## Requirement:
Return the full listing, so that each line matches the original exactly.

☆ ☆ ☆ ☆ ☆ ☆ ☆

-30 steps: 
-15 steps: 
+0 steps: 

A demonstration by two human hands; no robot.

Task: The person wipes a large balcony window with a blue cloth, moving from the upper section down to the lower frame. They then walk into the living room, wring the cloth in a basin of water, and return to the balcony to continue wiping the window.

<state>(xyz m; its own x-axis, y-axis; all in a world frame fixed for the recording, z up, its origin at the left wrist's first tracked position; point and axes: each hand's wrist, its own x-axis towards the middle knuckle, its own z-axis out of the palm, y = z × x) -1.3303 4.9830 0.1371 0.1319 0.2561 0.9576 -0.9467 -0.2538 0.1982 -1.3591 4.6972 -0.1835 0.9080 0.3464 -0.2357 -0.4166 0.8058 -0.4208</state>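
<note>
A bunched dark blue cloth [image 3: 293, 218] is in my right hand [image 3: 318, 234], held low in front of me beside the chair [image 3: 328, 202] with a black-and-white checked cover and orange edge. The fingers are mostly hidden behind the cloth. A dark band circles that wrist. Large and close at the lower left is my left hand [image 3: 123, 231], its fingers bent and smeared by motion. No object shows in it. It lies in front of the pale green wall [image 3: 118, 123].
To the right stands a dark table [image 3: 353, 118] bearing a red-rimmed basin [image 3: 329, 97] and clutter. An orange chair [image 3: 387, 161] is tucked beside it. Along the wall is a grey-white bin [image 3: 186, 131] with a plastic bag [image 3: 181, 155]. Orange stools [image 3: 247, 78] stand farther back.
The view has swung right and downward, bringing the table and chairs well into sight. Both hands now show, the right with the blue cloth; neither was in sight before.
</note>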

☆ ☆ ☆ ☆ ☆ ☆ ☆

## Final answer:
-30 steps: 
-15 steps: 
+0 steps: 

A demonstration by two human hands; no robot.

Task: The person wipes a large balcony window with a blue cloth, moving from the upper section down to the lower frame. They then walk into the living room, wring the cloth in a basin of water, and return to the balcony to continue wiping the window.

<state>(xyz m; its own x-axis, y-axis; all in a world frame fixed for the recording, z up, its origin at the left wrist's first tracked position; point and axes: each hand's wrist, its own x-axis towards the middle knuckle, its own z-axis out of the palm, y = z × x) -1.3303 4.9830 0.1371 0.1319 0.2561 0.9576 -0.9467 -0.2538 0.1982 -1.3591 4.6972 -0.1835 0.9080 0.3464 -0.2357 -0.4166 0.8058 -0.4208</state>
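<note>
A bunched dark blue cloth [image 3: 293, 218] is in my right hand [image 3: 318, 234], held low in front of me beside the chair [image 3: 328, 202] with a black-and-white checked cover and orange edge. The fingers are mostly hidden behind the cloth. A dark band circles that wrist. Large and close at the lower left is my left hand [image 3: 123, 231], its fingers bent and smeared by motion. No object shows in it. It lies in front of the pale green wall [image 3: 118, 123].
To the right stands a dark table [image 3: 353, 118] bearing a red-rimmed basin [image 3: 329, 97] and clutter. An orange chair [image 3: 387, 161] is tucked beside it. Along the wall is a grey-white bin [image 3: 186, 131] with a plastic bag [image 3: 181, 155]. Orange stools [image 3: 247, 78] stand farther back.
The view has swung right and downward, bringing the table and chairs well into sight. Both hands now show, the right with the blue cloth; neither was in sight before.
</note>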

The exercise has been fully completed.